Most real estate investors talk about all their successes and how great an asset class while never talking about the challenges that come with it. Over the next 5 weeks we will be discussing 5 issues that we face on a daily, weekly, or monthly basis in our business that could cause a new investor to struggle or even fail while investing in this asset class.



           You may have seen a broker list a mobile home park saying, “HUGE UPSIDE IN THIS PARK TO FILL VACANT LOTS”. You may look at the proforma numbers and say to yourself “all I have to do is fill 10 vacant lots at the property and it goes from a 6 cap to a 9 cap.” Here is how to start breaking down those pads to see how profitable and easy that infill opportunity will be.


           There are two routes that you can choose when filling vacant pads. One way is buying used homes and the other way is using a chattel financing program (like the 21st Mortgage Cash Program which we will cover in another post) to finance new homes to bring them onto your vacant lots. The pros of the used home route are that you are going to spend less than the new homes which will make your return on the cash you put into that home much quicker.

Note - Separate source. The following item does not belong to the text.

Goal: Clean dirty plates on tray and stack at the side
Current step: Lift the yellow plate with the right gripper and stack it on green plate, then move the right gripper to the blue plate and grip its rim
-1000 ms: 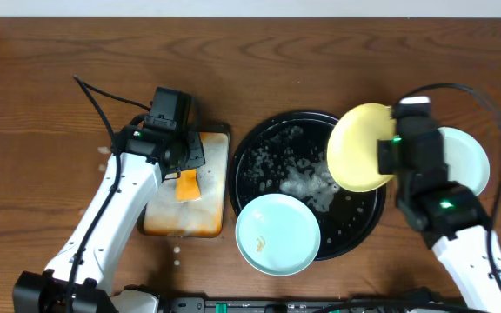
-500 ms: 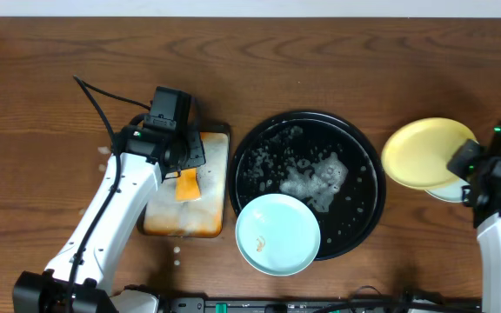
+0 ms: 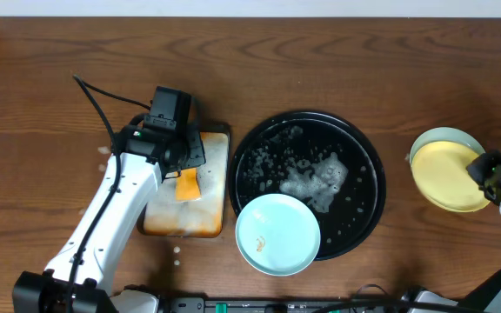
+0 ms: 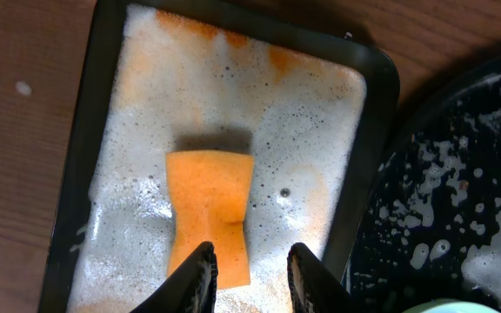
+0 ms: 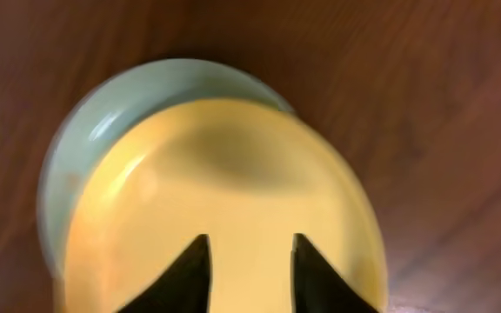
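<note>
Lower centre of the overhead view, nearest your arms: the speckled mint plate (image 3: 277,235) sits where it sat a second ago. It overhangs the near rim of the black tray (image 3: 361,217), an orange fleck on its face. It is the only plate left on the tray and, by the look of it, the one you have yet to wash.

Mid-frame, far right, is the news. A second ago the yellow plate (image 3: 444,178) hung over the tray's right rim in the right pincer (image 5: 249,237). Now it rests on the lower mint plate (image 3: 431,134), out on the tabletop (image 3: 59,69). It is set off-centre toward lower right, so a mint crescent shows at its upper left. In the wrist view the jaws stand apart above the yellow face, clamping nothing. You appear to have let it go, though that picture is soft. That reads as two of three plates stacked at the side.

Mid-frame, left: the left pincer (image 4: 250,249) has not shifted. Its jaws are parted and grip nothing, poised over the near end of the orange sponge (image 4: 209,209) in the foamy pan (image 4: 311,130).

Farther back, the tray's floor carries only suds, which leaves room to scrub the speckled plate next.
</note>
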Robot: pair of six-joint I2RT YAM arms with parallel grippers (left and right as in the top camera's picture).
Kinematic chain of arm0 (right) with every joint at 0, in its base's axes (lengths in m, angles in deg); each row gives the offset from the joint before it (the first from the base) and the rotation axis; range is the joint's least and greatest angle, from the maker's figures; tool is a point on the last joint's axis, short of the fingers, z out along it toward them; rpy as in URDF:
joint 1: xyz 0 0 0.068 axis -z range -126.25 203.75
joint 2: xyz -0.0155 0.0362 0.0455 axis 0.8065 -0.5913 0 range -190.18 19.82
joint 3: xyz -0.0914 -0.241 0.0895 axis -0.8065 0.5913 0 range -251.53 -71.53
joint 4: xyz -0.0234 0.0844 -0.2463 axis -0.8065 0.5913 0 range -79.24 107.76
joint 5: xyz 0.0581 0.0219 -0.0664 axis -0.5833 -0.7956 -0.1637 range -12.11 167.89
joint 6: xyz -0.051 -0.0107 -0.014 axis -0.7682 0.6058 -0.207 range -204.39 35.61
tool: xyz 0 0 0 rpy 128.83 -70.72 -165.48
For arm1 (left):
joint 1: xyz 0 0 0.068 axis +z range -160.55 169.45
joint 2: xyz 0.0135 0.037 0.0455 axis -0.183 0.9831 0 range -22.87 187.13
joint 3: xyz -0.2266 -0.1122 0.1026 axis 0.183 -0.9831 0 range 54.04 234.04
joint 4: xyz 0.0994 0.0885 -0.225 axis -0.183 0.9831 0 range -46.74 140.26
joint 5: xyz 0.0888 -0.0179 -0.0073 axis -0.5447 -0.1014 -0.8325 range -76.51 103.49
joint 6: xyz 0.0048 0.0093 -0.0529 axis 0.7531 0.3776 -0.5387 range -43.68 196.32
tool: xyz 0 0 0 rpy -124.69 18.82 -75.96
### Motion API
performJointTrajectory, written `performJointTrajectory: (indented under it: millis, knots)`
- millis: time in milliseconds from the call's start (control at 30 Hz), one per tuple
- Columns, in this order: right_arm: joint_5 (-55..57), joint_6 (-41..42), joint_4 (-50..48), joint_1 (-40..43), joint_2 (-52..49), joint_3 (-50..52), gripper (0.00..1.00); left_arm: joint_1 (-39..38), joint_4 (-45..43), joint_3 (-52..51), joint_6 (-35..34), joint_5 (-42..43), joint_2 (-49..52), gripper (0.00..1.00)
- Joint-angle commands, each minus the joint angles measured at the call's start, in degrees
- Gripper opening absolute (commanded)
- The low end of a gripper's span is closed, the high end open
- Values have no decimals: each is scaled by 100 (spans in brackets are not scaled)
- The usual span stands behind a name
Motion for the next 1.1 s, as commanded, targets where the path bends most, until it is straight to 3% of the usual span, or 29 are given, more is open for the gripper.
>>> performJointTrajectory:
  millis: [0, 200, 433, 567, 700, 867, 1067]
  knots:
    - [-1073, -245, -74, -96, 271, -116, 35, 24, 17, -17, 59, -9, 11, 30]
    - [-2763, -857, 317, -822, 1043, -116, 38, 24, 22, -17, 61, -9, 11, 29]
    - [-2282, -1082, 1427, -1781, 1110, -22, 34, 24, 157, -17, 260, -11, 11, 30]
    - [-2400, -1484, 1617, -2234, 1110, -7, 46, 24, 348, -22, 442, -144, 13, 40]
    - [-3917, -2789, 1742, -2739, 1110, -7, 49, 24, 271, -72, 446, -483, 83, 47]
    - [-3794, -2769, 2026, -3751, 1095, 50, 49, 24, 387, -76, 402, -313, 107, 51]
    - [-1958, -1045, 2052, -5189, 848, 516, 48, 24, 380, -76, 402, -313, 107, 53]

It will also be easier for residents to afford the monthly payment and that will make your lease up process much faster. The cons are you will be using all your own money to put into that home. Here are the costs that are associated with that used home and I will be putting prices that we normally spend by each of the descriptions so all you math guys/gals/Zs/theys can run some numbers: the price of the home ($5,000-$7,000), the freight to deliver the home ($2,500), the block/level/anchor of that home ($2,500-$2,750), the skirting/steps/utility hookups/HVAC ($10,000) and then the rehab of that home ($15,000-$20,000). You can see by the numbers above that this can get expensive. If you are spending $30,000 a home and you have to fill 10 vacant lots, it may cost you $300,000 which could be your down payment on anther property.  If you are syndicating a deal, you have to think about the preferred return on that $300,000 and how that will effect the IRR (internal rate of return) of your syndication.

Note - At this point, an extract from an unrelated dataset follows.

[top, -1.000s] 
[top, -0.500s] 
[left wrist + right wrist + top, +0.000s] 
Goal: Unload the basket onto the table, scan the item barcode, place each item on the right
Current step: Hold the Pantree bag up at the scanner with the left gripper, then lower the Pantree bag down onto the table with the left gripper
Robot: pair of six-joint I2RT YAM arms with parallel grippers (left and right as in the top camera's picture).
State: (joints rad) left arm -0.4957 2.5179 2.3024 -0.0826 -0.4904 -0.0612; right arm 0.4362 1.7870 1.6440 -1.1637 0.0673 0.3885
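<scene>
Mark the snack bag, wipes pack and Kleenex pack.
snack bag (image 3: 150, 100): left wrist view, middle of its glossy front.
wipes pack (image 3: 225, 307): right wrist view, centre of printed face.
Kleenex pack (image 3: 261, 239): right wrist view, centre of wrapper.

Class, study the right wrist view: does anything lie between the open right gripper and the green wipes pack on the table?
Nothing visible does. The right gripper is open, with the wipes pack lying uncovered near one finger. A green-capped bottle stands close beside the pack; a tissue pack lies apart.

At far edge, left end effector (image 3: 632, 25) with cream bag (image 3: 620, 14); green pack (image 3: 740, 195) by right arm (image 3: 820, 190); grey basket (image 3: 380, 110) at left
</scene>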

           The second way is to use a financing program who will finance the entire cost of the home, delivery, set up and skirting/steps/utility hook ups/HVAC. This sounds like a great option as you do not have any capital outlay. The issue is that new home orders are severely backed up, the cost of new homes are far more expensive than used homes and the process to qualify for these programs is very difficult (again we will discuss the 21st Mortgage program in another segment). We are spending about $43,000 per new home that is coming into our properties, and we order our homes from Tennessee, so the freight is $6,000 vs $2,500. We still have to do the skirting/steps/utility hook ups/HVAC and block/level/anchor. Our additional debt per home is $59,000. Assuming you order 10 of those homes that will add an additional $615,000 in debt to your balance sheet. You must think hard about that because when one of your tenants’ (not if) defaults on one of these homes you will have the capital to carry the note until you can find a new resident.

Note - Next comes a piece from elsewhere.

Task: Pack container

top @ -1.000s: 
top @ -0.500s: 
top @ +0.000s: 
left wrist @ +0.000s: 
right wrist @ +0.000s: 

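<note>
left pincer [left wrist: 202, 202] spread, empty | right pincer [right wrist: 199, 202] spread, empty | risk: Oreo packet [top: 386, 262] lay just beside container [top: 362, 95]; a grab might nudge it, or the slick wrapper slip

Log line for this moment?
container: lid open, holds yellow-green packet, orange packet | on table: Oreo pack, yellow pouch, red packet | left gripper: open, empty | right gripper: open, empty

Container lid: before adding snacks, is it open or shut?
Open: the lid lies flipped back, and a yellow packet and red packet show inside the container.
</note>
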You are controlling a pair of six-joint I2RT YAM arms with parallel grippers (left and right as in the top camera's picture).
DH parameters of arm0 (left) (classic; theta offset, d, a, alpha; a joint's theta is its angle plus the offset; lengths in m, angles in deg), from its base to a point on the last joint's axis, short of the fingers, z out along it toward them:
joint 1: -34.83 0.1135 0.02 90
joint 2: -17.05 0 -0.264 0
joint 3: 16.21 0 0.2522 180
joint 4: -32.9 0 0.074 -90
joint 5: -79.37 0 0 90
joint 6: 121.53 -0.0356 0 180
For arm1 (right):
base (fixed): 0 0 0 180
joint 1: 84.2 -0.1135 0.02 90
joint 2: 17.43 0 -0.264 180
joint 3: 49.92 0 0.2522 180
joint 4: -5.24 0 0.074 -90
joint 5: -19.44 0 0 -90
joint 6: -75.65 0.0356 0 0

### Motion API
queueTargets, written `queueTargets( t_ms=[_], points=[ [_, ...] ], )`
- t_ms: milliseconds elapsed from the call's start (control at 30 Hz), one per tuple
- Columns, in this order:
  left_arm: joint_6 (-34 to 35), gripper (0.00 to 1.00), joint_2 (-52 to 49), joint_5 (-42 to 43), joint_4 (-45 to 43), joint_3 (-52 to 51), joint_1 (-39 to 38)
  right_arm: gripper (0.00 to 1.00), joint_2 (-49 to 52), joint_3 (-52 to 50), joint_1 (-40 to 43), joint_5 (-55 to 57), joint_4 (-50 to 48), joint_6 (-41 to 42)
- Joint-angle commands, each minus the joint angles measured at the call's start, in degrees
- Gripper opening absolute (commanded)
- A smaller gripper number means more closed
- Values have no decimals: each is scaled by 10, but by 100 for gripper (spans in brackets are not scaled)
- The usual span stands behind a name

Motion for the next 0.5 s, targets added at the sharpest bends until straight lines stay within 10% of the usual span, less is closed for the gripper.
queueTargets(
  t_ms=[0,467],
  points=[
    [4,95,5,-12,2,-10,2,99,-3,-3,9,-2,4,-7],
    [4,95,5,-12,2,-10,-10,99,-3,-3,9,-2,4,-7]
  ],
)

           Make sure you do your due diligence on the vacant lots. If there are utility hook ups already there it will cost less than if there are no utility hook ups there. Do not ever listen to an owner or broker who says, “that lot hasn’t been used in 5 years but all you have to do it run water/sewer and put an electrical pole there.” We have had to dig 100-foot trenches to get sewer and water to our homes because we did not do our DD prior to purchasing the property. This cost us thousands more to get that home set up and additional time. We upgrade most of the electrical boxes from 100 to 200amps because the new homes must have 200amp boxes to support the electrical usage in the home. Make sure to see how many amps your electrical box is at a vacant lot or if there is even one there because putting a new pole, box and underground wires will cost you more money. The point being, make sure on the site visit of the property you check out each vacant pad and do a deep dive into the utilities there and the current HUD regulations in your state.


           Lastly, for everyone who just read this post and said, “After reading that I do not want to deal with those headaches”. Well, we have a solution.  We are currently raising capital for a fund that accepts accredited investors. We have 4 properties under contract in 2 states. To give you a sneak peek at one of our deals we have under contract its 122 spaces and we have it under contract for $2,100,000. This comes out to $17,200 per pad which is well below replacement cost. Our proforma numbers have this asset at a $5,050,000 valuation in the next 5 years. We would love to take all the management headaches off your plate while sending you mailbox money.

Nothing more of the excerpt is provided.